### [EXERCISE]
Print, from the listing below, the lines starting at the line containing "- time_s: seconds" and ending at the line containing "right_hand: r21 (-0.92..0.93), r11", exactly as they stand, and print nothing else.

MATERIAL PROVIDED: Begin

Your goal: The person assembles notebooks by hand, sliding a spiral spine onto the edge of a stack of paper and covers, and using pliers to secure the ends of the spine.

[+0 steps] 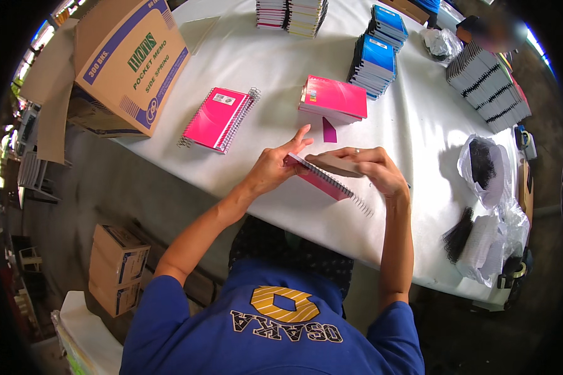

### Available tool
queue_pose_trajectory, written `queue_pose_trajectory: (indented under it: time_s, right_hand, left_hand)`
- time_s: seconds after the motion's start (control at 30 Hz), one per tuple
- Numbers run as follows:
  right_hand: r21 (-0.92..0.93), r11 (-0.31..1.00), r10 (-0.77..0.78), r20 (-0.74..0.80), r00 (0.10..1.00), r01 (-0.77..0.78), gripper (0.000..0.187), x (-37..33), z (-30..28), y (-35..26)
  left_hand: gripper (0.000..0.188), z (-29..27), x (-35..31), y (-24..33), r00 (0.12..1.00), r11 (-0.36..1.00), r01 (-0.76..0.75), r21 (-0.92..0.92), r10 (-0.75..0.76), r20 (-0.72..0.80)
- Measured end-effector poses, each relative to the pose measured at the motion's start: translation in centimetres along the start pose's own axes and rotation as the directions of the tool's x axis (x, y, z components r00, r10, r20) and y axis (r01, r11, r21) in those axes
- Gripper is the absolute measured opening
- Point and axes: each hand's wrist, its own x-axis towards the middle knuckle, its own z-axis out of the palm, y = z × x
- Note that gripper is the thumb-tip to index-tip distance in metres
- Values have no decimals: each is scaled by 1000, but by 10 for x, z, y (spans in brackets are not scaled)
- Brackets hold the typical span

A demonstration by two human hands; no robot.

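Observation:
A pink spiral notebook is tilted up over the table in front of me, its wire coil sticking out past the lower right end. My left hand grips the notebook's left end, with the index finger pointing up. Fingers of my right hand close on a grey-brown card along the coiled edge; whether the card is joined to the notebook I cannot tell. Just beyond lies a small purple piece of card, beside a stack of pink notebooks without visible coils.
Another pink pile with coils sits to the left, near a large open carton. Blue notebooks and further stacks stand at the back. On the right are white stacks and plastic bags with black coils.

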Motion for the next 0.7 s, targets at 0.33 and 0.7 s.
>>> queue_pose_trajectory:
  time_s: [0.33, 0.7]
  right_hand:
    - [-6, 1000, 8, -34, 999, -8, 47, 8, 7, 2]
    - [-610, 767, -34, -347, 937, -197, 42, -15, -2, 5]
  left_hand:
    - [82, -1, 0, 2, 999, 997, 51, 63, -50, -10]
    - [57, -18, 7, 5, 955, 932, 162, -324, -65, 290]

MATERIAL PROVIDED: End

### [SOLUTION TO THE EXERCISE]
- time_s: seconds after the motion's start (control at 30 Hz), one per tuple
- Numbers run as follows:
  right_hand: r21 (-0.92..0.93), r11 (-0.31..1.00), r10 (-0.77..0.78), r20 (-0.74..0.80), r00 (0.10..1.00), r01 (-0.77..0.78), gripper (0.000..0.187), x (-37..33), z (-30..28), y (-35..26)

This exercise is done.